The reply consists of one number only: how many lines in the listing below contain the word "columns".

[Start of section]

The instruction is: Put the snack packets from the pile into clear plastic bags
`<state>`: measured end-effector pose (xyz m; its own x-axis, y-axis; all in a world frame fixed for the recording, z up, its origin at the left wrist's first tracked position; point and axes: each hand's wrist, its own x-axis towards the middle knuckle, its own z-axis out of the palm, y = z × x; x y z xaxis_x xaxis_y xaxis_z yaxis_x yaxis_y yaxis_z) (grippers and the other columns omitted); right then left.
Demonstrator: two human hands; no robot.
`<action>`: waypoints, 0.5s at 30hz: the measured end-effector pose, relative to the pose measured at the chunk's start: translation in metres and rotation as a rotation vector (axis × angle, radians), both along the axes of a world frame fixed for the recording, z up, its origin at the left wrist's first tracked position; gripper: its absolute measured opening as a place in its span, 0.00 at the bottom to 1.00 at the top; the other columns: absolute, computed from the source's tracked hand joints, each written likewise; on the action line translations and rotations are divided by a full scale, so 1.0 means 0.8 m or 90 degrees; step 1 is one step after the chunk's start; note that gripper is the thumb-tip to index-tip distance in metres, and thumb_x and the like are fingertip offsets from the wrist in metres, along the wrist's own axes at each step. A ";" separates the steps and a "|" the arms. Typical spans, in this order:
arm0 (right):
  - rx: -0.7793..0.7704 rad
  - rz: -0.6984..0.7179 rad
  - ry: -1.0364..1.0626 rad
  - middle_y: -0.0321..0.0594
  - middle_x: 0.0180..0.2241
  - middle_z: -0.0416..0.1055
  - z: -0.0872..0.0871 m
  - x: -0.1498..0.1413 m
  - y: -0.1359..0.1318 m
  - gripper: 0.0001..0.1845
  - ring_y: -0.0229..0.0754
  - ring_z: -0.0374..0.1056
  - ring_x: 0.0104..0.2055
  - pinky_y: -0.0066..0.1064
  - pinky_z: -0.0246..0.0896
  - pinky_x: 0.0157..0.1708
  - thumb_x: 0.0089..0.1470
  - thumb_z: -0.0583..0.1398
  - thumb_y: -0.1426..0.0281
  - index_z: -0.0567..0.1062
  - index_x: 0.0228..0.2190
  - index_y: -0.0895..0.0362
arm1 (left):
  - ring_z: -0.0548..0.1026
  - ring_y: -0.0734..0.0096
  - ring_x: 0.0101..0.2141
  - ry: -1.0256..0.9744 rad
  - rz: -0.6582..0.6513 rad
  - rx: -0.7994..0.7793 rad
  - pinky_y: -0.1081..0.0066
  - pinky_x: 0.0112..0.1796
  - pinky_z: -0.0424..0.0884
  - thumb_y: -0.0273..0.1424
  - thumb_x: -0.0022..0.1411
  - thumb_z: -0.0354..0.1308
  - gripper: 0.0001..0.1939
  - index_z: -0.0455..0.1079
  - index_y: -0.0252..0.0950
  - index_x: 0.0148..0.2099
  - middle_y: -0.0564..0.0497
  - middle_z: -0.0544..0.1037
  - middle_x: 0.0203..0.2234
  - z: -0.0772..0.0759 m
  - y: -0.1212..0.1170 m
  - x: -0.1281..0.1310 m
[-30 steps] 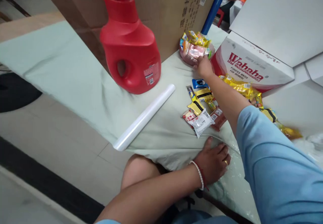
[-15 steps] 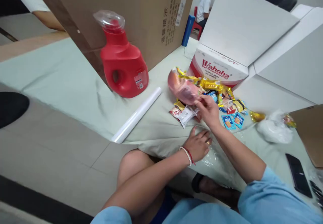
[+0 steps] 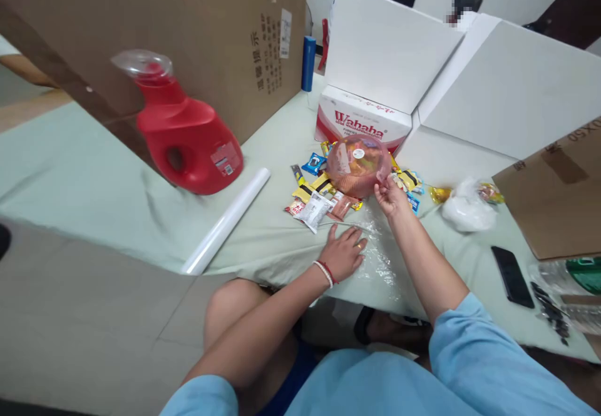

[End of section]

__Result for this task__. 2